The bill would modify I-502’s rule about a cannabis store being no closer to a school, day care, playground, teen arcade game center, recreation center, transit center or library than 1,000 feet. The problem is that in densely populated areas like Seattle’s Capitol Hill, this rule effectively excludes the whole district. Hurst and others argued that total exclusion from a city district undermines the purpose of the 502, which is to replace the black market.

The pro-marijuana people liked that change. So did Genesee Adkins, director of government relations for King County, who worried that the current law will push marijuana stores into bits of unincorporated King County. Franklin of WASAVP didn’t like shrinking the zones to 500 feet, because he is opposed to making marijuana more convenient.

That’s the obviously loosening-up part of the bill. The restrictive part is Hurst’s proposal to create a “marketing certificate,” which would be a sort of license to get a license. These certificates would be specific to a territory, and would be auctioned off. It’s a way for the state to cash in on the scarcity value of store licenses and make the Washington State Liquor Control Board some up-front money.

Alison Holcomb, an attorney with the American Civil Liberties Union of Washington, and the author of 502, argued that auctioning permits would tend to let big money dominate the legal market and would tend to force the small operators, who are already in the black market, to stay there. Neither would be good. She also argued that any weakening of the 1,000-foot rule might bring in the feds, who shut down a number of medical marijuana dispensaries in King County ostensibly because they were within 1,000 feet of this or that.

She was the principal author and campaigner for Initiative 502, and it is perhaps not surprising that her message amounted to: Just let it alone and see how it works. And that may be what happens.

At the beginning of his hearing, Hurst noted that it takes a two-thirds vote in both houses to change an initiative in the first two years, which means he needs something close to a consensus on the committee (Government Accountability and Oversight) if H.B. 2000 is to move at all. He sure didn’t have a consensus of the people testifying.

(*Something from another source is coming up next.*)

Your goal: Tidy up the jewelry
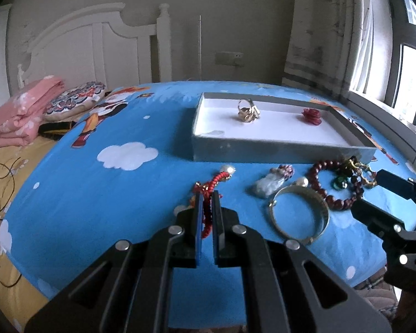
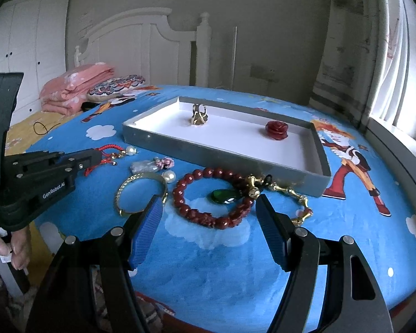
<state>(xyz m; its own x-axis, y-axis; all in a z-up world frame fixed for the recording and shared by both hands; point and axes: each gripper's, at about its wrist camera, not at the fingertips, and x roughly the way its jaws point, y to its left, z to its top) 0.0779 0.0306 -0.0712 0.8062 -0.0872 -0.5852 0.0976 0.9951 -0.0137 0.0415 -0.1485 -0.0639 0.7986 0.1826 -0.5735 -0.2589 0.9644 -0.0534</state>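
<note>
A red braided cord bracelet (image 1: 212, 186) with gold charms lies on the blue cartoon cloth, and my left gripper (image 1: 207, 195) is shut on it. In the right wrist view that left gripper (image 2: 93, 156) pinches the same red cord (image 2: 108, 149). My right gripper (image 2: 209, 204) stands open just before a dark red bead bracelet (image 2: 208, 197), touching nothing. A grey tray (image 2: 227, 158) with a white floor holds a gold ring (image 2: 199, 115) and a red rose piece (image 2: 276, 129). A gold bangle (image 2: 141, 191) lies left of the beads.
A green stone pendant (image 2: 222, 195), a gold bamboo-link chain (image 2: 288, 194), two pearls (image 2: 169, 176) and a pale stone charm with a pink knot (image 2: 149, 165) lie before the tray. Folded pink bedding (image 2: 75, 88) sits far left. A hand (image 2: 16, 247) holds the left tool.
</note>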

I am pro-legalization, and have argued against the whole idea of exclusion zones. Why should a marijuana store, which will forbid anyone under 21 from entering, and will be severely restricted in what it can display or say on its signs, be restricted by state law any more than, say, a tavern? And how are taverns restricted? I asked a spokesman for the Washington State Liquor Control Board. The answer: A tavern license will be denied if it is within 500 feet of a public school and the school asks it–and may be denied at the Liquor Board’s discretion if it is within 500 feet of a private school or church, and the institution asks it. It is more likely to be denied if the school or church has support from local authorities. The spokesman said he knew of no state law restricting the location of taverns in regard to playgrounds, video arcades, day cares, libraries or transit centers.